Really, South Korean brands that specialize in skin care and cosmetics have branched out all over the world and many people have indeed been trying it and are very supportive. Not only that, K-pop idol groups BTS and BLACKPINK have signed and collaborated in international deals and famous artists, so K-pop music has probably already reached the United States.
Seeing the seven men of BTS in their international tours and their appearances on shows like The Tonight Show Starring Jimmy Fallon, one can also notice the unique differences between the appearances of each BTS member and the Hollywood actors - the difference on their approach to makeup.
South Korean brands in cosmetics and face care are definitely among the definite top ones, even earning around USD 10 billion annually, but did you know that a whopping 10% of the buyers are in fact males? While females are obviously the undeniable majority, men making up 10% is a huge increase from the previous decades. But, then how did the whole 'men using cosmetics' came about?
The Start of the Trend - Theoretically
Ever since people, especially those outside the culture, pointed it out, a lot of theories have started and been researched from the start of the trend itself and how it gradually became the trend, where one of the most discussed ones would be the 2010 study by Maliangkay, about the "The effeminacy of male beauty in Korea."
Maliangkay speculated on how the rise of the trend happened coincidentally around the same time as the Asian Financial Crisis in 1997, where most of the damage was centered in South Korea and Thailand. Employment rates went downhill pretty quickly since businesses responded to it by cutting down the number of employees, especially almost all women in the workplace. Feminism never had a stronger reaction than in that of South Korea's. Because a lot of women idealized gentle and kind men like that of the Oppas in every K-drama, women who wished to date softer men seem to be increasing.
As years passed, the trend started getting more and more prominent and women liking 'soft' men became a regular occurrence, which attracts men to try and discover a new style. It seemed that the next generations also adopted this idea, seeing as the majority of the men now in South Korea and even other countries are focused on maintaining baby-smooth skin and boyish looks.
But, just because the trend, which is now considered style, spread to neighboring countries like Japan and China, it might take a lot of time for Americans to get on board with the idea of men using makeup.
Will America follow this trend?
Thanks to BTS and their gut-wrenching, revolutionary music, the western part of the world, especially the United States, has been more exposed to what they term as the effeminate - or in simpler terms, female-ish - beauty that the seven boys showed.

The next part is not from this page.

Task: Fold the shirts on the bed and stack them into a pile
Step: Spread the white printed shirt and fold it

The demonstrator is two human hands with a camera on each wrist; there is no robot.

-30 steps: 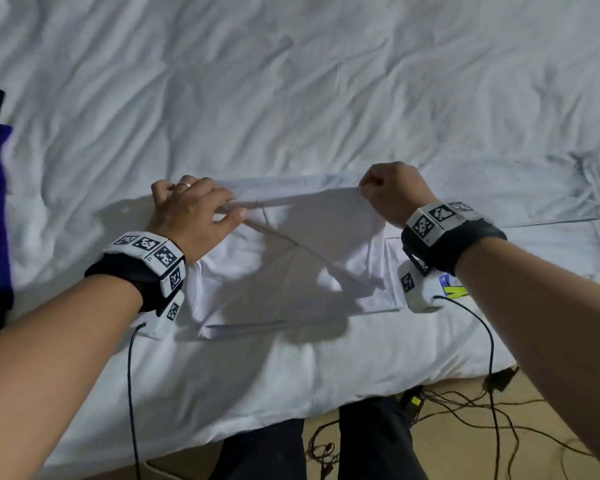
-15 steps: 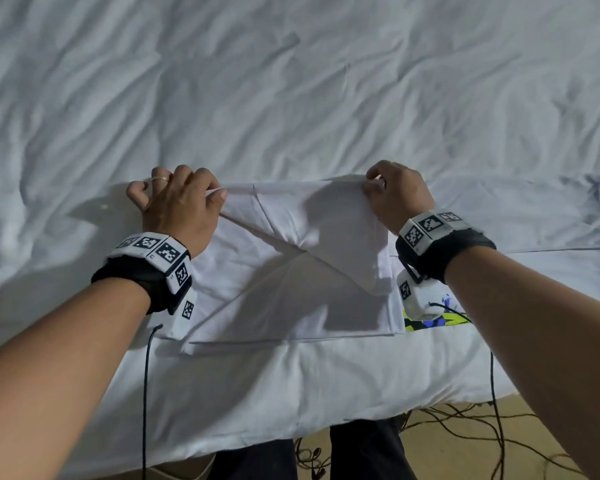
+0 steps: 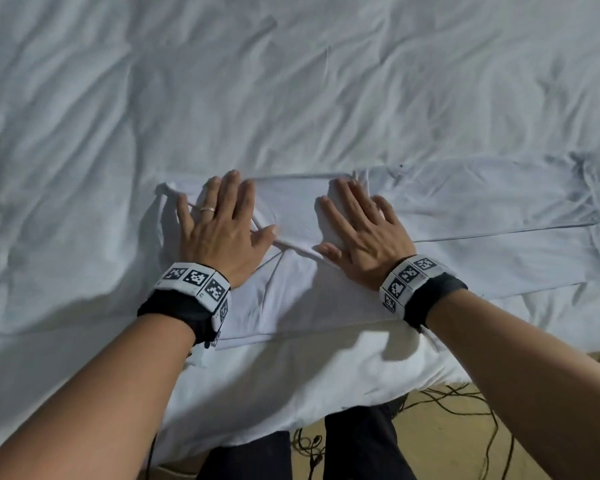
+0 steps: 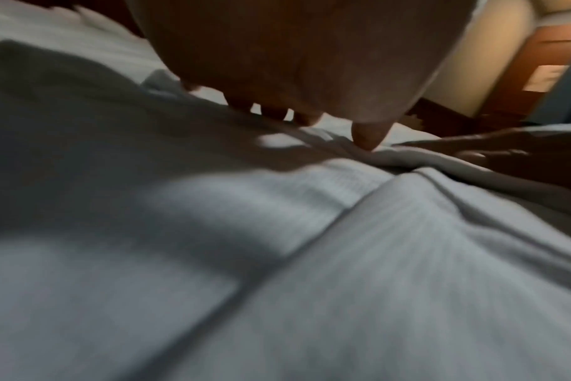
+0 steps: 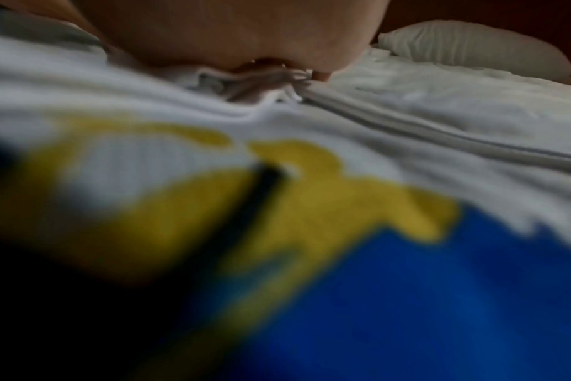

Chinese and Japanese entertainment roles are also following suit, but American idea of beauty is hovering between two sides for now.
Of course, American men use makeup, especially actors and models who would need a retouch, a bit of color here and there, make sure no pores are seen — this type of makeup. The previous century also brought meaning to heavy metal music with men wearing eyeliners and sometimes even black lipstick.
Right now, famous western makeup brands are quickly following after Korean brands, like Chanel launching its very first men's beauty collection "Boy de Chanel". It has eyebrow pencils, lip balms and other cosmetics that are essential to the skin, but is still slightly different compared to Korean men's lip tints, tinted moisturizers, and blushers.
While Korean men truly gave a new definition of men's beauty, the U.S. would need more time to follow them. All's well and change should not be forced, but we should also learn to respect the differences in both and many other cultures. Whether you'd use face products or not, it's really all up to you and how comfortable you are with it.